Problem to work on.
Please repeat the whole listing exactly, but leave the pictures out.

Material provided.
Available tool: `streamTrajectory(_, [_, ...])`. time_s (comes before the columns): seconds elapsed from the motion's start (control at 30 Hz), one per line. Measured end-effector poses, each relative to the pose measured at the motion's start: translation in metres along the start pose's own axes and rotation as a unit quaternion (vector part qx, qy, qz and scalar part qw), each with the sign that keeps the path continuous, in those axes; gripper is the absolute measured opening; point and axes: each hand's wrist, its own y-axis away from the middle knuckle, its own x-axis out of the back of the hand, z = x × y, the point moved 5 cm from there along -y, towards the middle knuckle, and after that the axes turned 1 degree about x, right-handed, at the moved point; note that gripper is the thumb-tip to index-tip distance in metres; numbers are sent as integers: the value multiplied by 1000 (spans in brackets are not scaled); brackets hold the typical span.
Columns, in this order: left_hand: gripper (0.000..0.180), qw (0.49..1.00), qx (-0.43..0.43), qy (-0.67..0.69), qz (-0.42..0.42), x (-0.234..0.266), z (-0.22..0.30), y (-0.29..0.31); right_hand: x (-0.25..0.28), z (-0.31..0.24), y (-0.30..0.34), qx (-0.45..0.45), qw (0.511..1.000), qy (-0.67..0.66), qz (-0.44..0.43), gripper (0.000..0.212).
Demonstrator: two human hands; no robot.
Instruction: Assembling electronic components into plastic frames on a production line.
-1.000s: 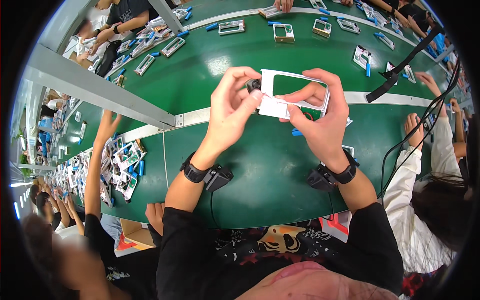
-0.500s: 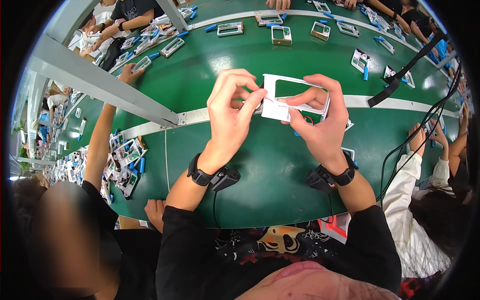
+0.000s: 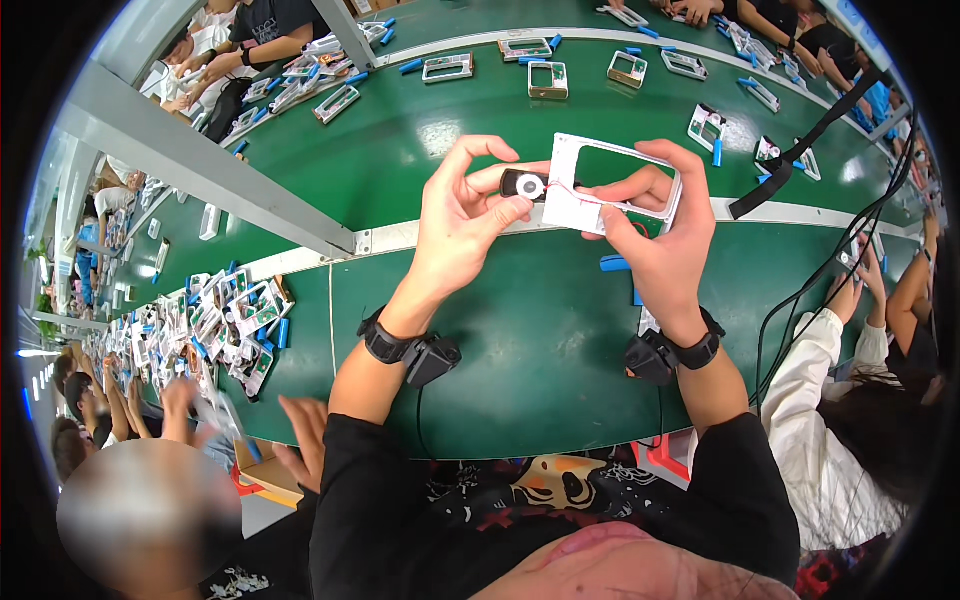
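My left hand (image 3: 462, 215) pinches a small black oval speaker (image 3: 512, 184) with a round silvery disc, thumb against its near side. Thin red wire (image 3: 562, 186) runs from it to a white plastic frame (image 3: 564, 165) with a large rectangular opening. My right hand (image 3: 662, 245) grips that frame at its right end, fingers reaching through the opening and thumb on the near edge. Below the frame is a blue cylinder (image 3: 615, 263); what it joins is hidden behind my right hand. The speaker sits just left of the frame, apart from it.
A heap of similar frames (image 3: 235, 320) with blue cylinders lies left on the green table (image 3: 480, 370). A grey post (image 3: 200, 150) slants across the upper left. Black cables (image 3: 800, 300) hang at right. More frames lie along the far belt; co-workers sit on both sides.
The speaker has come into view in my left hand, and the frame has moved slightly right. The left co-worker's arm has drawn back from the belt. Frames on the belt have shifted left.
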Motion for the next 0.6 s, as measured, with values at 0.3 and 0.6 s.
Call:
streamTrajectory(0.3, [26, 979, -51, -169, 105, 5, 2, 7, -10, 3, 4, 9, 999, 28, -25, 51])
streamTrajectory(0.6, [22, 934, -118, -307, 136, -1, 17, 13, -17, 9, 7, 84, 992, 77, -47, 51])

Answer to the exercise.
Available tool: `streamTrajectory(_, [_, ...])`. time_s (comes before the columns): seconds elapsed from the motion's start (control at 30 Hz), one per line. Measured end-effector poses, each relative to the pose measured at the motion's start: translation in metres along the start pose's own axes and rotation as a unit quaternion (vector part qx, qy, qz and scalar part qw), each with the sign that keeps the path continuous, in those axes; gripper is the absolute measured opening; point and axes: each hand's wrist, its own y-axis away from the middle knuckle, its own x-axis out of the back of the hand, z = x × y, the point moved 5 cm from there along -y, towards the middle knuckle, and after that the axes turned 1 degree about x, right-handed, at the moved point; note that gripper is the thumb-tip to index-tip distance in metres; numbers are sent as integers: the value multiplied by 1000 (spans in brackets are not scaled); brackets hold the typical span.
Columns, in this order: left_hand: gripper (0.000..0.180), qw (0.49..1.00), qx (-0.43..0.43), qy (-0.67..0.69), qz (-0.42..0.42), x (-0.234..0.266), z (-0.22..0.30), y (-0.29..0.31); right_hand: x (-0.25..0.28), z (-0.31..0.24), y (-0.30..0.34), qx (-0.45..0.45), qw (0.511..1.000), qy (-0.67..0.66), qz (-0.44..0.43), gripper (0.000..0.212).
Demonstrator: two human hands; no robot.
Instruction: Assembling electronic components into plastic frames on a production line.
-1.000s: 
-0.500s: 
+0.000s: 
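My left hand (image 3: 462, 215) pinches a small black oval speaker (image 3: 512, 184) with a round silvery disc, thumb against its near side. Thin red wire (image 3: 562, 186) runs from it to a white plastic frame (image 3: 564, 165) with a large rectangular opening. My right hand (image 3: 662, 245) grips that frame at its right end, fingers reaching through the opening and thumb on the near edge. Below the frame is a blue cylinder (image 3: 615, 263); what it joins is hidden behind my right hand. The speaker sits just left of the frame, apart from it.
A heap of similar frames (image 3: 235, 320) with blue cylinders lies left on the green table (image 3: 480, 370). A grey post (image 3: 200, 150) slants across the upper left. Black cables (image 3: 800, 300) hang at right. More frames lie along the far belt; co-workers sit on both sides.
The speaker has come into view in my left hand, and the frame has moved slightly right. The left co-worker's arm has drawn back from the belt. Frames on the belt have shifted left.
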Motion for the next 0.6 s, as measured, with values at 0.3 and 0.6 s.
Call:
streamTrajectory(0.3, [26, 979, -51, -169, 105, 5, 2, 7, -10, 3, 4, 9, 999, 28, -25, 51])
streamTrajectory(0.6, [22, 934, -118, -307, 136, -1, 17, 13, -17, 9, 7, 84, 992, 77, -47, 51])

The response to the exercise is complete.